My boyfriend and I have been together for about 4 years now, and it seems like everyone around us is getting engaged, married, having kids, and moving in together. I'm not in any rush to get married, but I do want us to live together. He is currently unemployed and we don't have the money to move in together. How can I get him to start looking for a new job without sounding like a nag?
--Ready To Move In Renee
To see DEAR SUGAR's answer
Dear Ready To Move In Renee--
I am wondering where your boyfriend is living now and how he's paying for it. As a matter of fact, how is he paying for anything? Is he living with friends or family? Is he charging all his expenses to his credit card? And how long has he been unemployed? These are great questions to answer, because they'll help you figure out how mature your man is, and if he is "living together" material.

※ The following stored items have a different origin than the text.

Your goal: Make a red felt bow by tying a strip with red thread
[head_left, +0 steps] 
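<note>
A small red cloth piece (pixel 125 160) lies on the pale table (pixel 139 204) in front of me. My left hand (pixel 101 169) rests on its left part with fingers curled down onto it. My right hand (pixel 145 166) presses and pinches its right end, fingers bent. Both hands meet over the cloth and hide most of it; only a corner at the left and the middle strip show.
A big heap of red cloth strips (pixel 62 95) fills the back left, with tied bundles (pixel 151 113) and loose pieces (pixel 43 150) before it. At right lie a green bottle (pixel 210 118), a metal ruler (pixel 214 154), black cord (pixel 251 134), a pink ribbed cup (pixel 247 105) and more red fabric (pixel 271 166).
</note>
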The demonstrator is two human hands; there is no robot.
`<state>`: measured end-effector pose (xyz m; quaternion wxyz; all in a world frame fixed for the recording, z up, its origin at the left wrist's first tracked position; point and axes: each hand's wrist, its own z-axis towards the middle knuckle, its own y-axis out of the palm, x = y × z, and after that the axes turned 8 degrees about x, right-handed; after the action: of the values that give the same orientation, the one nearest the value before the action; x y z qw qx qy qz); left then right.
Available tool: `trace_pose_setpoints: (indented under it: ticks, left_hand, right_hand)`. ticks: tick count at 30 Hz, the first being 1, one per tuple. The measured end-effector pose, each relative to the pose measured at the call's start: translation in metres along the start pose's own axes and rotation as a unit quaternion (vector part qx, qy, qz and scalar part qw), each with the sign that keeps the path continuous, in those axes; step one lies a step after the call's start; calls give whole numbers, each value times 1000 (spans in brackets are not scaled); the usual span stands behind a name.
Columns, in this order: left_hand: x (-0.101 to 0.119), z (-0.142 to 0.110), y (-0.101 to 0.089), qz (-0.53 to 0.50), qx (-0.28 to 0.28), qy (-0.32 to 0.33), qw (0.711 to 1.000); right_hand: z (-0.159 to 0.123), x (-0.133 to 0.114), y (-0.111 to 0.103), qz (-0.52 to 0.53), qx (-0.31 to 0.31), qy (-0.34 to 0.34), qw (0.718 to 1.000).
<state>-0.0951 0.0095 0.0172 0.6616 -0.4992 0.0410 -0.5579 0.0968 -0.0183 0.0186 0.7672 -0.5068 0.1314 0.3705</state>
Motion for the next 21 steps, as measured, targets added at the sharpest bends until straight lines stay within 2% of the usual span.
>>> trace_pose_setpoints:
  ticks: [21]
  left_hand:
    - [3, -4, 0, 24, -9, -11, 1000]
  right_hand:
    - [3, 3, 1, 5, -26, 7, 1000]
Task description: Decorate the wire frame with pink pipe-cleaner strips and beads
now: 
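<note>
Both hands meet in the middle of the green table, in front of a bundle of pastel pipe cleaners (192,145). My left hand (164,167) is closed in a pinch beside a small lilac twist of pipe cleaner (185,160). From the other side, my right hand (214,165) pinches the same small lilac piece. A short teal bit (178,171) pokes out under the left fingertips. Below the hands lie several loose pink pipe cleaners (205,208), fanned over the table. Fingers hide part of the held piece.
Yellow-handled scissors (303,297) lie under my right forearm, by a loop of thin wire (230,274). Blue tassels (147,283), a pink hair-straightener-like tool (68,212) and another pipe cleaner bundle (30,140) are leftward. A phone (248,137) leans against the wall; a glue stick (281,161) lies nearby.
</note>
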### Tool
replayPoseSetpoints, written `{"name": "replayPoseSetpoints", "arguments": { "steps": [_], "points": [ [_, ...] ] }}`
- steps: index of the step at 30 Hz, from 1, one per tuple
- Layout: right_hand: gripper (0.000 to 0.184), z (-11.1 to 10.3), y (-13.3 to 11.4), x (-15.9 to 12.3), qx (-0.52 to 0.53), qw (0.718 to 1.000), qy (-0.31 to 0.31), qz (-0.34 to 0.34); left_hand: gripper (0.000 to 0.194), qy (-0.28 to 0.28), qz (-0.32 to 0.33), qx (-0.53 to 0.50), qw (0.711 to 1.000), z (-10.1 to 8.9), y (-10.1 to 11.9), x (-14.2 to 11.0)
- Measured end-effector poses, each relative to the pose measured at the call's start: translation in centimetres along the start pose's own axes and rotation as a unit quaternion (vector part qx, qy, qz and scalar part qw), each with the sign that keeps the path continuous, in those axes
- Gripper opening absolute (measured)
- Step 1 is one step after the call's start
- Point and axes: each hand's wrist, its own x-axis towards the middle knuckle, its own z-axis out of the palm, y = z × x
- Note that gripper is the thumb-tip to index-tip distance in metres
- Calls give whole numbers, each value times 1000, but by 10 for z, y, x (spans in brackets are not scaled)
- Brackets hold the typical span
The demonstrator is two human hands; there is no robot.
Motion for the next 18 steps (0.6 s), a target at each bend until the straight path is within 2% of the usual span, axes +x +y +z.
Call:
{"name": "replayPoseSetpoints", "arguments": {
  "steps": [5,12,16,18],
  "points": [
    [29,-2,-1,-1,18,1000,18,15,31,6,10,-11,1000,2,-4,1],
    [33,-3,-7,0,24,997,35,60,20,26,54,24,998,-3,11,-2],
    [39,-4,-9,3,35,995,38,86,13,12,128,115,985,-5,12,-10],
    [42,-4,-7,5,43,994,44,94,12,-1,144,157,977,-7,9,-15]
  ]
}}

I know you may be feeling bad that everyone around you is in relationships where they are either married, engaged or cohabitating, but even though you are ready for that next step, it doesn't sound like your man is. Living together may seem all fun and exciting, but it takes a degree of maturity and responsibility from both people to make it work.
If I were you, I'd definitely encourage him to go out and get a job - you're not being a nag, you're doing him a favor. Even if he does get one, I wouldn't move in with him just yet. He needs to prove to you that he can keep a job, have his own apartment, manage his money and pay his bills. If you move in with him before you know he can be responsible in that way, how can you be sure he can pull his weight when you're sharing an apartment together? Be patient, but don't be too patient. If you don't see him making any effort in the job search, I'd think about finding yourself the responsible and mature man you want and deserve.